Be cautious of consistently negative cash flow from operations paired with reported net profit, aggressive revenue recognition, sudden changes in accounting policies, or a significant increase in receivables without a corresponding rise in sales. Liquidity ratios, such as the current ratio and quick ratio, assess a company's ability to meet short-term obligations.
Step-by-Step Financial Statement Guide
The cash flow statement explains the movement of cash, categorising activities into operations, investing, and financing to show how the company actually generates and uses cash. Key Financial Ratios: The Diagnostic Tools Financial ratios distill complex financial data into actionable metrics, serving as the primary tools for diagnosis.
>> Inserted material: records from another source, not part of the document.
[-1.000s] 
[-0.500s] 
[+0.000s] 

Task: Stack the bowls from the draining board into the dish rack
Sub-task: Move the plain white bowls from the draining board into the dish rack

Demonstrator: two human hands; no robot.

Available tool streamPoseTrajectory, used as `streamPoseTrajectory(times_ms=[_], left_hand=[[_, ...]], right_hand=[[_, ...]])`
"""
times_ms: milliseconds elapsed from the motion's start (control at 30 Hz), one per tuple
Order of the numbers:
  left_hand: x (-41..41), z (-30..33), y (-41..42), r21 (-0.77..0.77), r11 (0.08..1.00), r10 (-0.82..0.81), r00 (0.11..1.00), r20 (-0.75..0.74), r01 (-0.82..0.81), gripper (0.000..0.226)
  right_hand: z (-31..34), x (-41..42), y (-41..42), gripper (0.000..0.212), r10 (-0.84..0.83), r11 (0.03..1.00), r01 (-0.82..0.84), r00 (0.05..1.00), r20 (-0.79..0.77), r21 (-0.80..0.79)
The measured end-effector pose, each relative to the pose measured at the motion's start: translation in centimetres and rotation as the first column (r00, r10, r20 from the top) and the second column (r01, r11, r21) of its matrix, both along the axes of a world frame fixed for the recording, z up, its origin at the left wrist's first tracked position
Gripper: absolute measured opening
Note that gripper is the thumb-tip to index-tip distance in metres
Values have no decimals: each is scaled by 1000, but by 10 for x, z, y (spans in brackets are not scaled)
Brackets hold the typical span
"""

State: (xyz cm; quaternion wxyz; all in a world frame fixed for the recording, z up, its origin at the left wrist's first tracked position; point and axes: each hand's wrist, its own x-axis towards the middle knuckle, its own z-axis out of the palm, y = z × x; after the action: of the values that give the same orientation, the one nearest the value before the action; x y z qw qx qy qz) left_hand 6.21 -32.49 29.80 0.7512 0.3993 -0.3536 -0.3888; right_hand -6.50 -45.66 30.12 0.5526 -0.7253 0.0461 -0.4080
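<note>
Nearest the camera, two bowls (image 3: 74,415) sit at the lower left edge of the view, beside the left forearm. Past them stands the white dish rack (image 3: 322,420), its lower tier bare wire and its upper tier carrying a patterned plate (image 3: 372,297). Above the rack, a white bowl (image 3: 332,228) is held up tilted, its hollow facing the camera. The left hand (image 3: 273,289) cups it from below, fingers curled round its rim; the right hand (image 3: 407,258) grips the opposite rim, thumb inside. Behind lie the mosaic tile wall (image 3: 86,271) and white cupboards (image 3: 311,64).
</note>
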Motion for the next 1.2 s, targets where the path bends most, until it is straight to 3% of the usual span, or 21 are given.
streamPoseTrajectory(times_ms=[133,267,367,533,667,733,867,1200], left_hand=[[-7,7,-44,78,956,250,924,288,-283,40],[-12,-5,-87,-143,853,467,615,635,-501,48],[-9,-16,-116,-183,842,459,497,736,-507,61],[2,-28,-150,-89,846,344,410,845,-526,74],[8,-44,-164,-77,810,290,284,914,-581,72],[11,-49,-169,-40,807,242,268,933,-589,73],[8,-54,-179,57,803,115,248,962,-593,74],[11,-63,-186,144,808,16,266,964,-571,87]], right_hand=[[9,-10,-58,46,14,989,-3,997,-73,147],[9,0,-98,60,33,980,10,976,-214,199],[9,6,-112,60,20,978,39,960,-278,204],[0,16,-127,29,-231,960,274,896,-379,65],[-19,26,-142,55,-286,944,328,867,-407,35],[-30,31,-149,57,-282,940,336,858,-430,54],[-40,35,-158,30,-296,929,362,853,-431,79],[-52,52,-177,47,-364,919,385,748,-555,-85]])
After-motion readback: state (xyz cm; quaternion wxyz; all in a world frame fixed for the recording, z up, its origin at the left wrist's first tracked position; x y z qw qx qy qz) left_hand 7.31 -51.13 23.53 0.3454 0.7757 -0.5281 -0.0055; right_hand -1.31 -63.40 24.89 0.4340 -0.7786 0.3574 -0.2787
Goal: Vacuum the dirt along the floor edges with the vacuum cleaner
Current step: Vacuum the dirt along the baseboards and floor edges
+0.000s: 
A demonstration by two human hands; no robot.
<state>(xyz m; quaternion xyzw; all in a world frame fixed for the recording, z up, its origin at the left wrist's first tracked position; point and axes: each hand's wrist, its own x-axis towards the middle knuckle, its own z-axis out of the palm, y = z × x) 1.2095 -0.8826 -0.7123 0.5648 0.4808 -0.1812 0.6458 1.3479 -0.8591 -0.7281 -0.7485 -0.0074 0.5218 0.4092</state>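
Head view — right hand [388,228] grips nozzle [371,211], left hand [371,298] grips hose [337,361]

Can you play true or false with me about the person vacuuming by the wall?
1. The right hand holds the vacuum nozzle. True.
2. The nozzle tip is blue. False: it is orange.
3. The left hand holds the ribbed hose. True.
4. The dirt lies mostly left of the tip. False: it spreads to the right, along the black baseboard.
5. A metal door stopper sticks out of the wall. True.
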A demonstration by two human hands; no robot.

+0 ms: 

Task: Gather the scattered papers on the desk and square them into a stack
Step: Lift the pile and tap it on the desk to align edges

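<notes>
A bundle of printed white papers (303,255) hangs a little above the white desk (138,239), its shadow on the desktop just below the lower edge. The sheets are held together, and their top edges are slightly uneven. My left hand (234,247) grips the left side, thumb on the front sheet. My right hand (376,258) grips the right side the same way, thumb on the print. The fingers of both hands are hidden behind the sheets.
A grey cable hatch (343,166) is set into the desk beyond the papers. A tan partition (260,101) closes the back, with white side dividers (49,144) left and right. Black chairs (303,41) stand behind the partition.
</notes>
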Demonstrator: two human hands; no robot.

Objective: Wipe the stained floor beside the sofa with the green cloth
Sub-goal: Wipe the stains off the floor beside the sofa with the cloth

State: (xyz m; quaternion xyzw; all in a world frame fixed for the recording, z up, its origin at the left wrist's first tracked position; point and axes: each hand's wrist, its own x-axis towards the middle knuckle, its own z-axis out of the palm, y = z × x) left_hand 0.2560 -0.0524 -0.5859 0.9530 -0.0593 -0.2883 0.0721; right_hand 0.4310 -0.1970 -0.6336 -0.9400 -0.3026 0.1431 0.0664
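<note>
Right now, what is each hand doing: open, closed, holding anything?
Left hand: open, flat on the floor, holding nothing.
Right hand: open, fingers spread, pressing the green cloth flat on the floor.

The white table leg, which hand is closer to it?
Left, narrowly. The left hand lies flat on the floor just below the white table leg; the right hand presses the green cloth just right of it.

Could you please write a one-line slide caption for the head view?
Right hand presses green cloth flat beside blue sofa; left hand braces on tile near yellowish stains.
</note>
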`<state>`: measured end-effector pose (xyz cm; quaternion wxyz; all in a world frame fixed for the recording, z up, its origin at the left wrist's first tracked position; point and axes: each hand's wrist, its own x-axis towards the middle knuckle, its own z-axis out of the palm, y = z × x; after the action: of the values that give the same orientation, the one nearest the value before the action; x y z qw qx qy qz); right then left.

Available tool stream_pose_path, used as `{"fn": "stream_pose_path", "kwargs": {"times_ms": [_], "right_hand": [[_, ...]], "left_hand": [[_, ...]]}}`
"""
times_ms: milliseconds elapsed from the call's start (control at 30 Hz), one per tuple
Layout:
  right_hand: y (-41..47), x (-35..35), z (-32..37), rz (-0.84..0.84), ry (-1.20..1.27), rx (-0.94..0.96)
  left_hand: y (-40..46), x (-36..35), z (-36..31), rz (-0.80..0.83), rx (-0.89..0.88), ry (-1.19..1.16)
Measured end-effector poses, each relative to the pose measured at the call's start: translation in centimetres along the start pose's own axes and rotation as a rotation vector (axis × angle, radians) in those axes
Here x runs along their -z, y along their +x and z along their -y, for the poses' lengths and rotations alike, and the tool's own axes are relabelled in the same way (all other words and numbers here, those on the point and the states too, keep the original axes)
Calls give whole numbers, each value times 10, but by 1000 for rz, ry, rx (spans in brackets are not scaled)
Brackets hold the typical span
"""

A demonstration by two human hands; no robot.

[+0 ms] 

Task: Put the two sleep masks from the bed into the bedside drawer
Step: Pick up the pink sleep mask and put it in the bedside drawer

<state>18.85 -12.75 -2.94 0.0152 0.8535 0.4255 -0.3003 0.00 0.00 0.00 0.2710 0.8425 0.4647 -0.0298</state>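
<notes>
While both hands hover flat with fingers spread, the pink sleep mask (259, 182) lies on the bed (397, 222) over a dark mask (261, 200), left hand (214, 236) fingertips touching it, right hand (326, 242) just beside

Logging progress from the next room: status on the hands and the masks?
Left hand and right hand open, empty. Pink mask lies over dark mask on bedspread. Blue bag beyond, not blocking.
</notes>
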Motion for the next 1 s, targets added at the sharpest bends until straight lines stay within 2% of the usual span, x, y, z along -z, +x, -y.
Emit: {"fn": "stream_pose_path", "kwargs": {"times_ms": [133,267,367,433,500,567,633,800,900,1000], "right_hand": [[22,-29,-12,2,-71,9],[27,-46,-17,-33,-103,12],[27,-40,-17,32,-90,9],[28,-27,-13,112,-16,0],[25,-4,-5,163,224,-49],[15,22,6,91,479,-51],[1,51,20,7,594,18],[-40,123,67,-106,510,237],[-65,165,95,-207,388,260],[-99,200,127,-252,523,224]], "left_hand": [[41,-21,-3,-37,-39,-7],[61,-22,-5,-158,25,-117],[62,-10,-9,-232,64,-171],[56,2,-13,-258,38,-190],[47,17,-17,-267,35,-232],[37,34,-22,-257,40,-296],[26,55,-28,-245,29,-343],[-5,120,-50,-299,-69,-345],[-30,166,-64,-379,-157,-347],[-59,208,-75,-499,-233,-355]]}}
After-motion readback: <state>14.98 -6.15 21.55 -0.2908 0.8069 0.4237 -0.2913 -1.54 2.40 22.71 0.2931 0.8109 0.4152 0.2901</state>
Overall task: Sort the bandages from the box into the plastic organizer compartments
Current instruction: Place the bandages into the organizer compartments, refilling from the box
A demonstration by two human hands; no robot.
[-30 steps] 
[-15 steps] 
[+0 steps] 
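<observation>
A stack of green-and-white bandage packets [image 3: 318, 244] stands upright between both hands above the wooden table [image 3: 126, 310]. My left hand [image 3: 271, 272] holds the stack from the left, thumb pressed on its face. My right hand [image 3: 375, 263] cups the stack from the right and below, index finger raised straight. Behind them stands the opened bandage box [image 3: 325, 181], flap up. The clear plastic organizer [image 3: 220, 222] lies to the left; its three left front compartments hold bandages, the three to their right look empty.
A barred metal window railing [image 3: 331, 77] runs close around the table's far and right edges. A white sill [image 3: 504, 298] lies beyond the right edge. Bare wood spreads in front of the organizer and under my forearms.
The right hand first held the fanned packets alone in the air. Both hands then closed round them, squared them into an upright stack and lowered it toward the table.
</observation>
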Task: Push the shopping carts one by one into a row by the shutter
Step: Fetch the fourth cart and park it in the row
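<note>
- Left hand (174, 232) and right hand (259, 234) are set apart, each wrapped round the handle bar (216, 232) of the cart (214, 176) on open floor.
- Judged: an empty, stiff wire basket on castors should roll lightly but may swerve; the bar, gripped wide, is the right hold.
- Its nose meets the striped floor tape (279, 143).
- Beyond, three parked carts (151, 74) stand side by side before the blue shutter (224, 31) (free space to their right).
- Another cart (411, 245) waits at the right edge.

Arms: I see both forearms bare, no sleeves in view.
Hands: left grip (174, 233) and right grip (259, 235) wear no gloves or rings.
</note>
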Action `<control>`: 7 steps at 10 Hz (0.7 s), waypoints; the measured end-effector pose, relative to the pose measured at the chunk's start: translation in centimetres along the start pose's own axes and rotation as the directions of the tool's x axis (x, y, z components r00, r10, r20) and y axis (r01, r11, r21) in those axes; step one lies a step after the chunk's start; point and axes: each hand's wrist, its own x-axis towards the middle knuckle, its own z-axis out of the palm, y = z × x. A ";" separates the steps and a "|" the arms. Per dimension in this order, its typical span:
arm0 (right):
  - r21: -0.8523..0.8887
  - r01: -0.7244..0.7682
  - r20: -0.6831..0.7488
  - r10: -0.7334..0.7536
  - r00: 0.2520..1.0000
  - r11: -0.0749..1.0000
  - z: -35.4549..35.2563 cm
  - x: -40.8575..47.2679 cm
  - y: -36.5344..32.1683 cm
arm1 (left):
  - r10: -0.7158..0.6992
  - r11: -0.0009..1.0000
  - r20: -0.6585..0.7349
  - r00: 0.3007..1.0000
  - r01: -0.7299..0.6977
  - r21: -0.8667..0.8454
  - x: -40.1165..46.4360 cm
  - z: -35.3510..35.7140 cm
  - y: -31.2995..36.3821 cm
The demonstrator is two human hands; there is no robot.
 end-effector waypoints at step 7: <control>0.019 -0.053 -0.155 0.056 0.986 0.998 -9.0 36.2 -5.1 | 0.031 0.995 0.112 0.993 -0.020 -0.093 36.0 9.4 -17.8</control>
Profitability ratios, like return on equity (ROE) and net profit margin, gauge the efficiency of generating profits from sales, assets, and shareholder capital. Analyzing the cash flow statement involves assessing operating cash flow to ensure it is positive and sufficient to fund operations, examining investing cash flow to understand capital expenditure decisions, and reviewing financing cash flow to see how the company manages debt and dividends.
Step-by-Step Financial Statement Guide
This process moves beyond simply reviewing the balance sheet, income statement, and cash flow statement to uncover the story of how value is created and sustained. A company can show a profit on the income statement yet struggle with cash, a dangerous position.